-- Exercise data follows --

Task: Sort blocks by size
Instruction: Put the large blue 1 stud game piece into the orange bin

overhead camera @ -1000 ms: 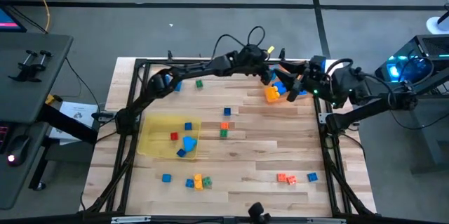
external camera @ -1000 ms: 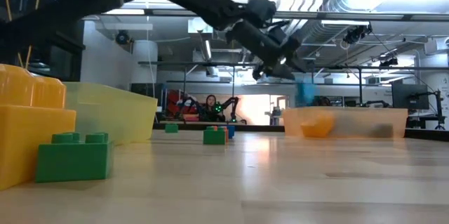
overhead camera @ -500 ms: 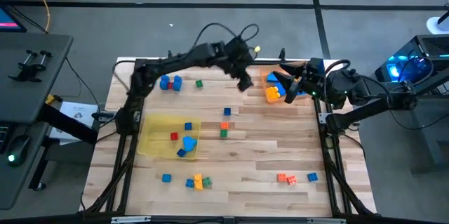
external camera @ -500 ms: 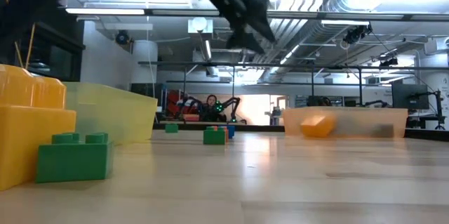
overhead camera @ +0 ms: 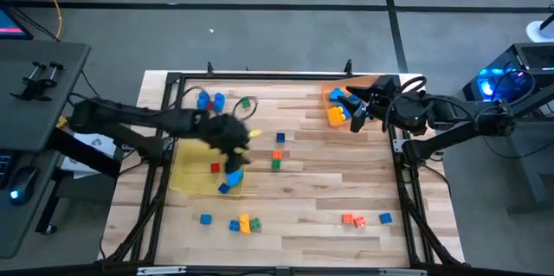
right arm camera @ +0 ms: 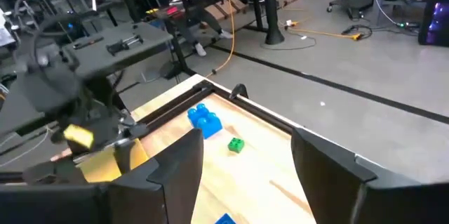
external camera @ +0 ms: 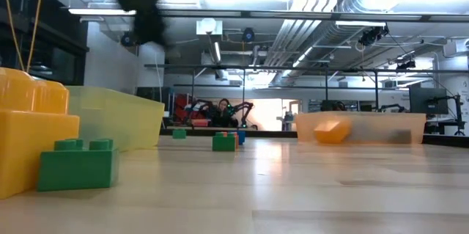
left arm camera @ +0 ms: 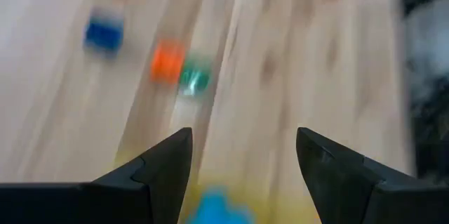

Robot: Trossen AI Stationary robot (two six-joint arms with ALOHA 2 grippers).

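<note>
Blocks (overhead camera: 276, 154) lay scattered over the pale plank table (overhead camera: 320, 181)
Left gripper (overhead camera: 235, 142) hung open and empty over the translucent yellow tray (overhead camera: 186, 172); right gripper (overhead camera: 355, 112), open and empty, sat by the orange tray (overhead camera: 333, 94) at the far right corner

Wooden table (overhead camera: 329, 181) with dark frame rail (overhead camera: 260, 75) along its far edge. Translucent yellow tray (overhead camera: 192, 168) on left half; orange tray (external camera: 359, 126) at far right corner. Grey side desk (overhead camera: 39, 94) stands left (clamp-like tool on top). Person (external camera: 219, 109) seated in background.
</note>
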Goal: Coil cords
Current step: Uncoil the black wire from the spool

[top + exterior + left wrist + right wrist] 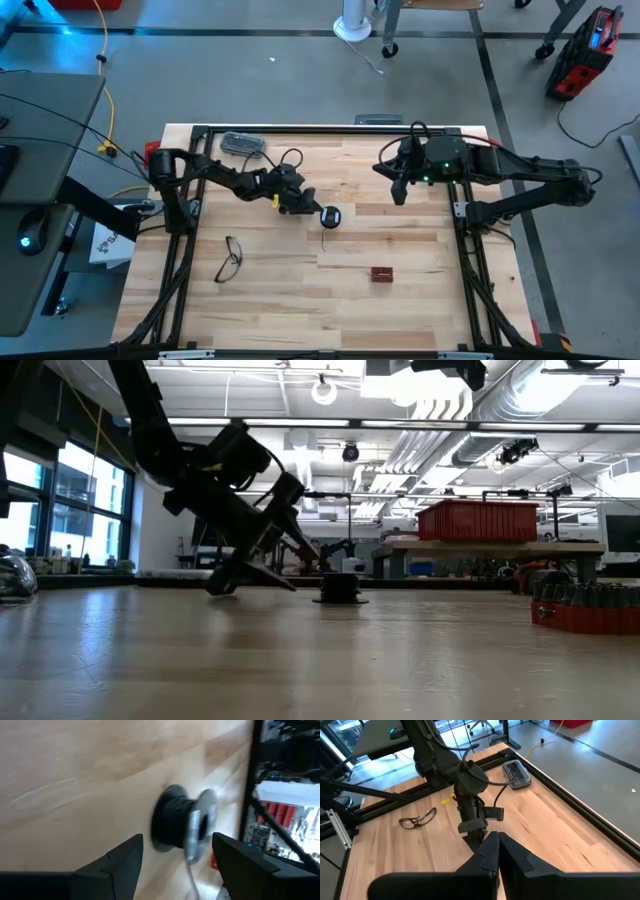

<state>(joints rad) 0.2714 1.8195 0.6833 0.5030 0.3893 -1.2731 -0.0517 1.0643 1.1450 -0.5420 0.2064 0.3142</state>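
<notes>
One reel [330,216] of dark cord is sitting mid-table [400,300], just ahead of the left tool [306,209], whose fingers [122,862] are standing apart either side of it, not gripping. The right tool [399,193] is hovering well apart, fingers pressed together. One pair of eyeglasses [231,258] and one red block [381,273] are lying nearer the front.

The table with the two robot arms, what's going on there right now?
The left gripper is down at the wooden table, fingers open, lined up just short of a small black reel wound with dark wire. It has not closed on it yet. The right gripper waits off the table at the far right side, fingers shut and holding nothing. A pair of eyeglasses and a small red block lie untouched nearer the front.
</notes>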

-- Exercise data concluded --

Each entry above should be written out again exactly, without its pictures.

● **Written solution**
Task: Sort blocks by size
Instruction: Put the large blue 1 stud game piece into the orange bin

overhead camera @ -1000 ms: 
external camera @ -1000 ms: 
overhead camera @ -500 ms: 
external camera @ -500 ms: 
overhead camera @ +0 ms: 
right arm camera @ +0 ms: 
external camera @ +0 ms: 
left arm camera @ +0 ms: 

Robot: Trossen AI Stationary robot (two six-joint arms with ALOHA 2 grippers).

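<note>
Blocks (overhead camera: 276, 154) lay scattered over the pale plank table (overhead camera: 320, 181)
Left gripper (overhead camera: 235, 142) hung open and empty over the translucent yellow tray (overhead camera: 186, 172); right gripper (overhead camera: 355, 112), open and empty, sat by the orange tray (overhead camera: 333, 94) at the far right corner

Wooden table (overhead camera: 329, 181) with dark frame rail (overhead camera: 260, 75) along its far edge. Translucent yellow tray (overhead camera: 192, 168) on left half; orange tray (external camera: 359, 126) at far right corner. Grey side desk (overhead camera: 39, 94) stands left (clamp-like tool on top). Person (external camera: 219, 109) seated in background.
</note>
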Goal: Coil cords
Current step: Uncoil the black wire from the spool

[top + exterior + left wrist + right wrist] 

<state>(joints rad) 0.2714 1.8195 0.6833 0.5030 0.3893 -1.2731 -0.0517 1.0643 1.1450 -0.5420 0.2064 0.3142</state>
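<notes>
One reel [330,216] of dark cord is sitting mid-table [400,300], just ahead of the left tool [306,209], whose fingers [122,862] are standing apart either side of it, not gripping. The right tool [399,193] is hovering well apart, fingers pressed together. One pair of eyeglasses [231,258] and one red block [381,273] are lying nearer the front.

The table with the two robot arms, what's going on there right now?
The left gripper is down at the wooden table, fingers open, lined up just short of a small black reel wound with dark wire. It has not closed on it yet. The right gripper waits off the table at the far right side, fingers shut and holding nothing. A pair of eyeglasses and a small red block lie untouched nearer the front.
</notes>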

The given output is the complete response.